Los cristianos formamos el Cuerpo de Cristo; en cada uno se
manifiesta el Espíritu para el bien común:
todos somos
necesarios para la comunión. Cuando entre nosotros no
hay fraternidad, cuando entre nosotros hay división es señal
de que no estamos dejando actuar al Espíritu, es señal de
que estamos actuando por nuestra cuenta sin tener presente a
Dios.
Por eso, no debemos de olvidarnos que
“todos nosotros
hemos sido bautizados en un mismo Espíritu para formar un
solo cuerpo”.
El
Evangelio de San Juan
nos decía:
“Estando cerradas las puertas de la casa donde se hallaban
los discípulos por miedo a los judíos".
Es la descripción de una comunidad que no ha experimentado
el Espíritu de Jesús resucitado.
Por eso cuando lo experimentan y creen en Jesús
resucitado “se
llenaron de alegría”.
Alegría, gozo, paz, son dones del Espíritu Santo.
Hoy nosotros podríamos preguntarnos por nuestros miedos.
Miedo, porque quizá somos pocos; miedo, porque parece
que en nuestra sociedad vamos perdiendo influencia; miedo
porque no vemos el camino claro; miedo porque tenemos pocas
vocaciones.
¡Cómo si no
tuviéramos la fuerza del Espíritu!
“Entonces aparecieron lenguas de fuego, que se distribuyeron
y se posaron sobre ellos”.
Este es el fuego del Espíritu, la llama del amor viviente.
Fuego que significa amor, amor fiel y exclusivo.
Fuego que es indomable e incontrolable.
El Espíritu Santo es
“fuego que procede
del fuego”.
El Espíritu Santo es el
“Amor que procede
del Amor”.
Pero pensemos:
¿Quién es el Espíritu Santo? El Espíritu Santo es nada
menos que el Espíritu de Dios; es decir, el Espíritu de
Jesús y el Espíritu del Padre. Él es la
presencia de Dios en
medio de nosotros los hombres.
Es el regalo que
recibimos de Jesús para hacernos partícipes de su vida.

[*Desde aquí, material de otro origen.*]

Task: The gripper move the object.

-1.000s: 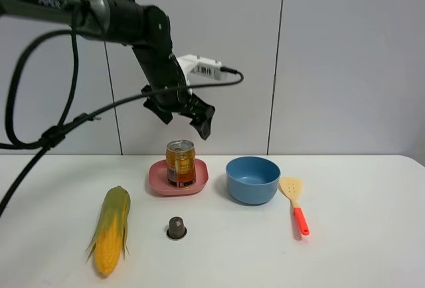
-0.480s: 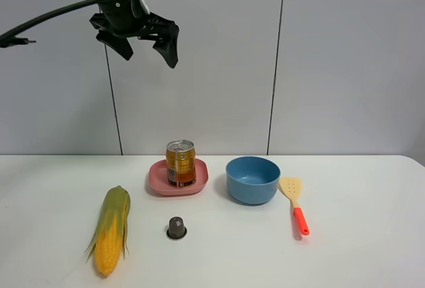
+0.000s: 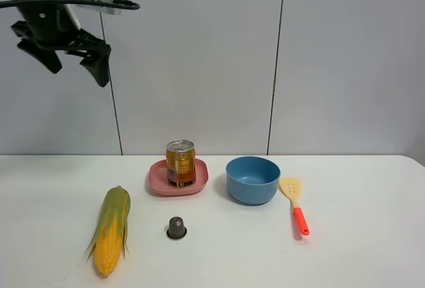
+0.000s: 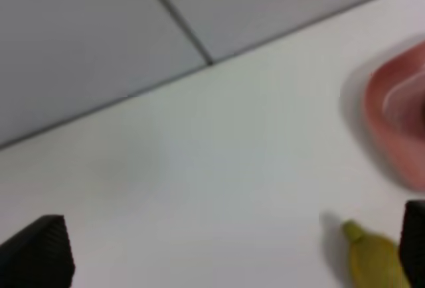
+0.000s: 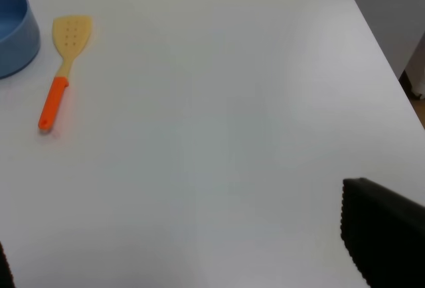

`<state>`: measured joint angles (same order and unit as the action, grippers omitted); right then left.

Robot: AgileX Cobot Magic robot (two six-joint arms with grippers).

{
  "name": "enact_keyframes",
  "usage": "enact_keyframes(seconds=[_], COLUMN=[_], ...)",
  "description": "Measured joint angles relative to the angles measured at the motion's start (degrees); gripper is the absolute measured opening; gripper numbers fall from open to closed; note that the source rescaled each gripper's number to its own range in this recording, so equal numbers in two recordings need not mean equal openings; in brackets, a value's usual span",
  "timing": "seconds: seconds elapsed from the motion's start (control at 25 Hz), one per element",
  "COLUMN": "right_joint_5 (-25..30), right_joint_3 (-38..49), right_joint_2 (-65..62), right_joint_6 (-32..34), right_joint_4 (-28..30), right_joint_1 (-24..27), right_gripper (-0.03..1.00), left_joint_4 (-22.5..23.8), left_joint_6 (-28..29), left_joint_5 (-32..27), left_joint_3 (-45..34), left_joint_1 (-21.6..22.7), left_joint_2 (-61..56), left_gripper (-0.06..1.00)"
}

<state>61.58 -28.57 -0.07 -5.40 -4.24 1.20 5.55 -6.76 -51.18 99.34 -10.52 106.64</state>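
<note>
Left pincer point(image 3: 76, 69) hangs high in the air, far above the pink dish point(image 3: 157, 183) and off to its left in the high view. Its two black fingers are spread wide, with nothing between them and nothing touching them. Its own camera agrees: a fingertip sits at each side of that picture, with bare desk point(image 3: 358, 235) between.

From there the can point(image 3: 180, 163) lies down and to the right, standing upright on the pink dish with its long axis vertical and its pull-tab top upward. Any approach from this pincer would, I judge, be a long descent toward the dish. The fingers would then close across the can's round side, since the upright can offers its wall and not its ends.

The right pincer point(image 5: 199, 261) does not show in the high view. Its camera shows dark fingers at the edges of the picture and open desk between, so it too looks open and empty. It faces the part of the desk beyond the spatula point(image 3: 295, 203), on the far side of the blue bowl point(image 3: 252, 180) from the dish. I take the left arm as the better placed of the two.

In front of the dish sits a small dark capsule point(image 3: 176, 227), apart from it. A corn cob point(image 3: 109, 229) lies to the front left of the dish, and the blue bowl stands just beside the dish on its right.
</note>
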Motion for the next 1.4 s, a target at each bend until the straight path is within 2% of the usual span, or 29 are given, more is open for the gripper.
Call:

Nosotros sabemos que el mejor regalo que podemos dar
y recibir es el amor, el afecto.
¿Y dónde está el Espíritu Santo?
Allí donde hay un corazón inocente, incapaz de engaño o
maldad, allí está el Espíritu Santo.
Allí donde nace un
amor sincero, sin trampa, limpio y alegre, allí está el
Espíritu Santo. Allí donde la venganza se convierte en brisa
suave y en perdón, allí está el Espíritu Santo.
Allí donde la
indiferencia egoísta hacia el hermano se transforma en
cálida acogida, allí está el Espíritu Santo.
Allí donde se toma una decisión heroica en la honda paz del
corazón, allí está el Espíritu Santo. Allí donde una frase
de la Escritura cien veces oída de repente adquiere un nuevo
sentido, allí está el Espíritu Santo. Allí donde ni razas ni
lenguas crean fronteras entre los hombres, allí está el
Espíritu Santo.
¿Cuándo recibimos el Espíritu Santo?
Recibimos el Espíritu Santo en los sacramentos y también en
otros muchos momentos en los que Cristo se hace presente en
nuestra vida: en un
rato de oración, en momentos alegres, momentos de
enfermedad, de sufrimiento.
Esta fiesta de Pentecostés de hoy es una llamada a vivir más
atentos a la presencia del Espíritu en nosotros.
Todos necesitamos el
Espíritu. Sin el Espíritu, Cristo queda lejos, como un
personaje de la historia, del pasado; sin el Espíritu el
evangelio puede ser un libro maravilloso de literatura, pero
letra muerta y nuestra misión evangelizadora queda reducida
a mera propaganda, a palabras vacías, a organización sin
vida.
Necesitamos el Espíritu de Dios que nos enseñe a dialogar
como hermanos. Que nos enseñe a entender el lenguaje del
adversario. Necesitamos el Espíritu que nos ayude a saber
que nadie puede dar un paso hacia la paz si no comprendemos
que nuestro adversario es nuestro hermano.